Using our classification algorithm, we identified a Likely pathogenic CNV in a total of 29 cases (Supplementary Data 4). Large deletions (>1 Mb) were the most commonly identified likely pathogenic CNVs (21 cases, 4.9%; 7 controls 0.6%) (Fig. 4b). A total of 17 cases (3.9%) and two controls (0.2%) carried a CNV overlapping a region previously linked to syndromic ID (Fig. 4a). A single 4.7 Mb duplication meeting pathogenicity criteria was detected, overlapping the well-established Prader-Willi/Angelman syndrome region at 15q11-q13. The syndromic CNVs identified in controls were non-ID associated (12p13.33 deletion) and a region with known variable phenotype (22q11 duplication syndrome16).
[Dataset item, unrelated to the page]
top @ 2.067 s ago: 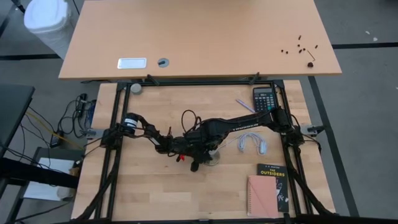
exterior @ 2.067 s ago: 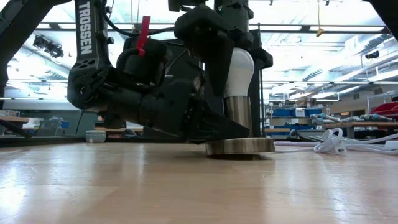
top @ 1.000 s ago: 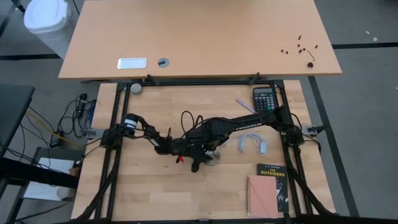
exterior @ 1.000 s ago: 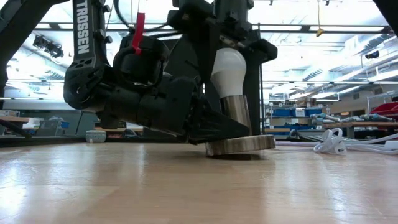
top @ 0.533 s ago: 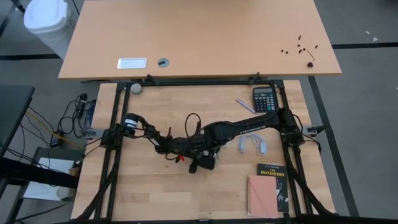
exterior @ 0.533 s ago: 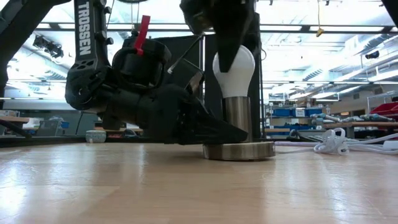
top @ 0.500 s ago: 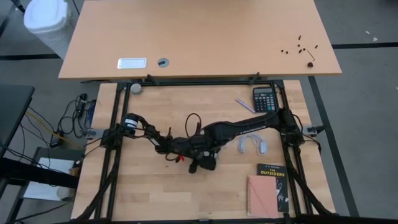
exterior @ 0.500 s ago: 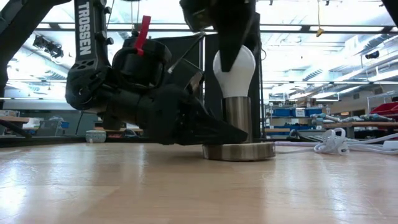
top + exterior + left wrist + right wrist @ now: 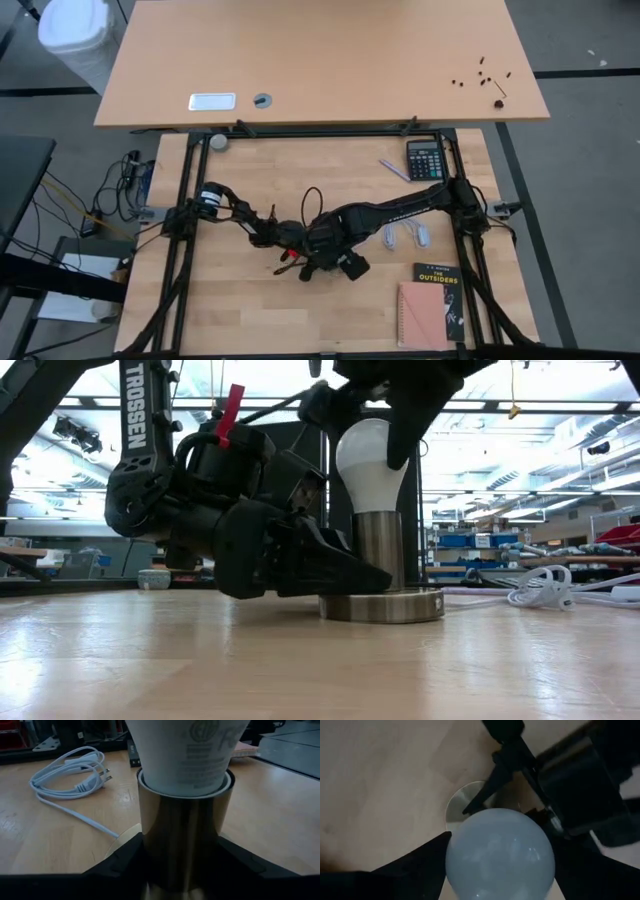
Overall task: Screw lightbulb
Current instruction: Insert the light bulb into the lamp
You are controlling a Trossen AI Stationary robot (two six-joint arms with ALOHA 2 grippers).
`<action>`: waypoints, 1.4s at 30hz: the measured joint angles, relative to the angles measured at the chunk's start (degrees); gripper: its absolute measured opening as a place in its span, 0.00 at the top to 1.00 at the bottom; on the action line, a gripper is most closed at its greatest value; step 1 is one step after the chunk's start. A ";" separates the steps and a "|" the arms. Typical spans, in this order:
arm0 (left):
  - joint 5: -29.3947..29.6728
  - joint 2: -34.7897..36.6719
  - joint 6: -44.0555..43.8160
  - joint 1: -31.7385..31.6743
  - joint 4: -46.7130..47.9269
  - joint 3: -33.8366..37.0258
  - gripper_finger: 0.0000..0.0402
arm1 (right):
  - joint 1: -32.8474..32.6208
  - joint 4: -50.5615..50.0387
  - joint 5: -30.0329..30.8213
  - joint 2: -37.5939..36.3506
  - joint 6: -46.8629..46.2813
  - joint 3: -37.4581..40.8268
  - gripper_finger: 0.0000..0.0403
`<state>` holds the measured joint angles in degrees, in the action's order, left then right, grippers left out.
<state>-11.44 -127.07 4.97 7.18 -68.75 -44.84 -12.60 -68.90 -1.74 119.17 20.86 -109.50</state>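
Note:
The white lightbulb [image 9: 372,460] stands upright with its base in the silvery socket's tube [image 9: 378,550], whose round disc foot [image 9: 382,605] lies flat on the wooden table [image 9: 250,310]. My left gripper [image 9: 182,865] lies low on the table and is shut on the tube. My right gripper [image 9: 500,855] comes down from above and is shut on the bulb's globe. In the high view both grippers meet near the table's middle [image 9: 328,255], and the arms hide the bulb and socket there. The socket's white cord [image 9: 70,780] lies coiled beside it. My left gripper pinches the socket's upright tube [image 9: 150,845] between its two fingers, low down near the disc foot. The fingers [image 9: 345,575] lie about level, coming from the table's left. The socket stands upright on the table. My right gripper holds the bulb's round globe [image 9: 455,845] between its two fingers, one on each side. The fingers [image 9: 405,425] point down from above. The bulb stands upright in the socket.
A calculator [image 9: 424,158] and a pen [image 9: 393,169] lie at the far right. A dark book [image 9: 437,280] and a pink notebook [image 9: 420,315] lie at the near right. The coiled cord [image 9: 405,235] lies right of the grippers. A second table [image 9: 320,60] stands beyond the far edge.
My right gripper has turned about the bulb's upright axis, its wrist swinging toward the table's near-right. The socket, tipped a second ago with one side of its foot off the table, now stands flat. My left gripper has stayed on the tube.

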 joint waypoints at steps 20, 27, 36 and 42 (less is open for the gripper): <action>0.17 0.04 0.42 0.09 0.07 0.00 0.51 | -1.24 4.44 0.41 1.66 13.43 2.90 0.23; 0.26 0.04 0.41 0.09 0.09 0.00 0.51 | -1.24 5.80 0.76 1.68 12.57 3.44 0.23; 0.32 0.04 0.35 0.07 -0.26 0.04 0.51 | -1.18 6.68 0.69 1.68 9.39 3.44 0.25; 0.53 0.04 -0.32 0.07 -0.09 -0.02 0.51 | -1.15 7.47 0.90 1.43 8.81 5.38 0.36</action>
<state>-10.91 -127.02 4.65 7.25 -68.84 -44.86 -13.76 -61.43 -0.84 120.61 29.68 -104.12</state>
Known ID-associated gene was deleted in 14 cases (3.2%) and 0 controls (Fig. 4a). The distribution of duplication sizes is presented in Fig. 4c.
As a pathogenic CNV was observed in only 29 cases (6.7%), we analyzed if there was an excess of smaller deletions in genes intolerant of PTV variations not previously associated with cognitive phenotype. After removing likely pathogenic CNV types, we observed such deletions in 12 cases (2.8%) and 9 controls (0.8%) (OR (CI 1.3 - 9.3), p: 5.8e-3, Fisher’s exact test) (Fig. 4a and Supplementary Figure 5).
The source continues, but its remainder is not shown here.